Inflammatory breast cancer
 Discussion of Inflammatory breast cancer
- Inflammatory carcinoma of the breast is an infrequent form of invasive breast carcinoma that manifests clinically with rapid onset of warmth, erythema, and edema of the breast.
- Accounts for 1%–4% of breast cancer.
- The clinical features of inflammatory breast cancer are increased volume and induration of the breast, increased temperature, tenderness or pain, peau d’orange or cutaneous edema, redness of the skin of at least one-third of the breast, and the presence of a palpable ridge at the margin of induration. *Pathologically, any subtype of primary breast carcinoma may be present, but dermal lymphatic vessels must be involved.

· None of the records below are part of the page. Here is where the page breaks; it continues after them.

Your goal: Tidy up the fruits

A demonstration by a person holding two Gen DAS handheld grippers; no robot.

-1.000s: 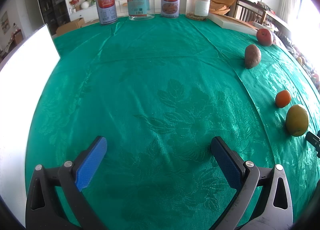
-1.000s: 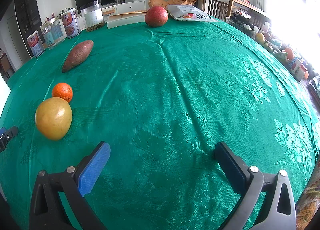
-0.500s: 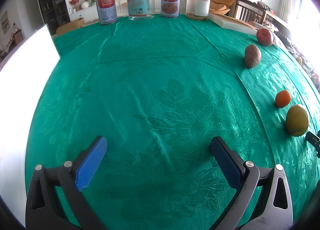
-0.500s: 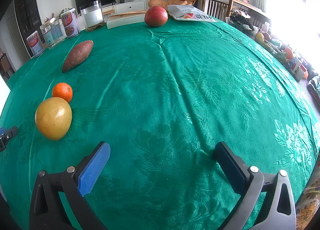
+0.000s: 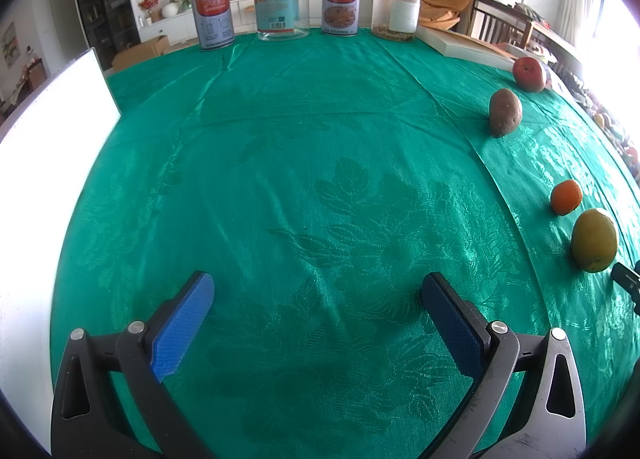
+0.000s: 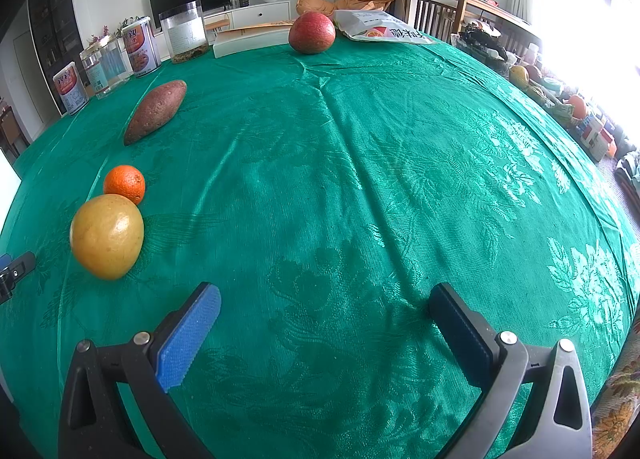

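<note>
1. At the far left, a white board lies on the green tablecloth; cans and jars line the far edge.
2. The left gripper hovers low over bare cloth, level and pointing far, its blue pads spread wide with nothing between them.
3. To its right the fruits run in a line from near to far: yellow fruit, small orange just beyond it, sweet potato, and red apple well apart at the far edge.
4. The right gripper also hovers low and level, gaping wide and empty, with the yellow fruit just left of its near pad.
5. Judgement: nothing is gathered yet. The round yellow fruit may roll, so centre the jaws around its widest part before closing gently.
</note>
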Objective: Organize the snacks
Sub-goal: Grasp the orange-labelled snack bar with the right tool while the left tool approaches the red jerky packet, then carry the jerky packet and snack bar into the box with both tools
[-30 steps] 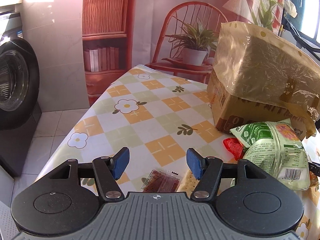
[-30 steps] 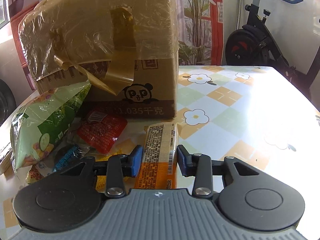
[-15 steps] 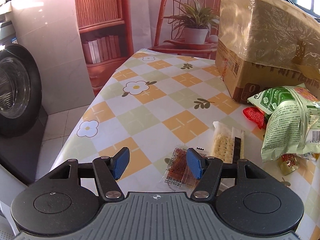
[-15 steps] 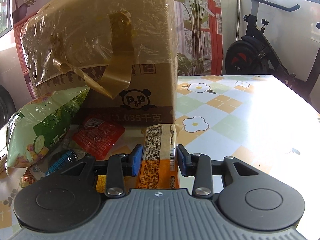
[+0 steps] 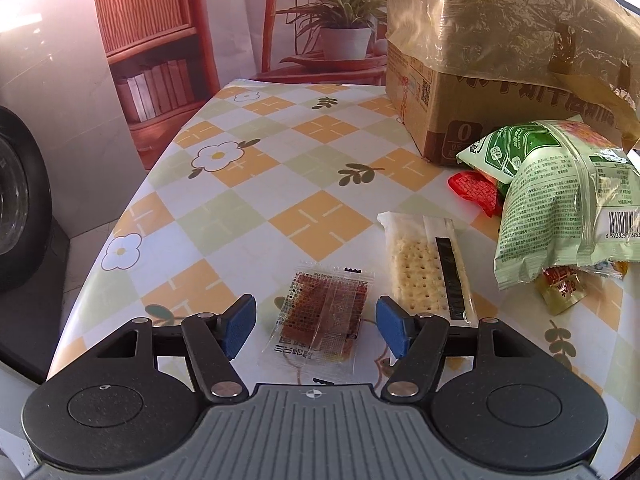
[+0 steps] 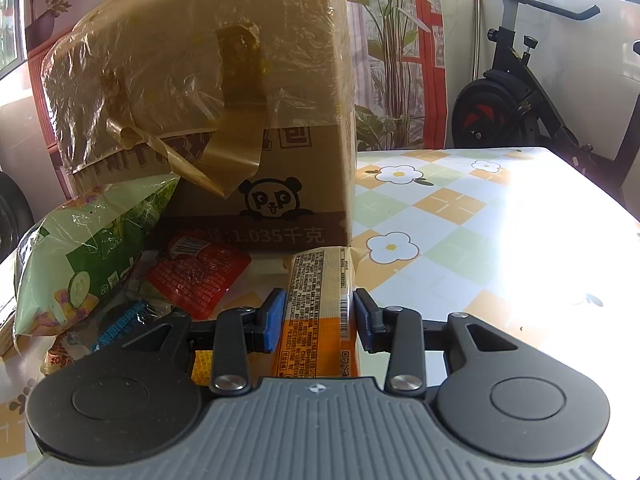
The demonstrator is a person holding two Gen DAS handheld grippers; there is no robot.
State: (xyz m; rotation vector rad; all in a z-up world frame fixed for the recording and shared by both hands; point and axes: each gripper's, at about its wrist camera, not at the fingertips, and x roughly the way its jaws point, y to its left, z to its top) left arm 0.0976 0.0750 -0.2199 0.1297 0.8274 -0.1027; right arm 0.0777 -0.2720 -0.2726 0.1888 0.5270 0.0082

- Inflammatory breast cancer has a tendency to metastasize at an early stage.
- Average age range at onset is 45–54 years
- Inflammatory breast carcinoma is a T4 tumor according to the standard TNM staging classification.
- Unlike other types of breast cancer in which surgery is the first modality of treatment, chemotherapy before surgery or radiation therapy is the current standard treatment of inflammatory breast carcinoma.
 Imaging Findings for Inflammatory breast cancer
- Mammographic findings of tumor mass and/or malignant microcalcifications and of inflammatory changes, such as extensive skin and trabecular thickening, and diffusely increased breast density are important clues that should lead the radiologist to suggest the diagnosis.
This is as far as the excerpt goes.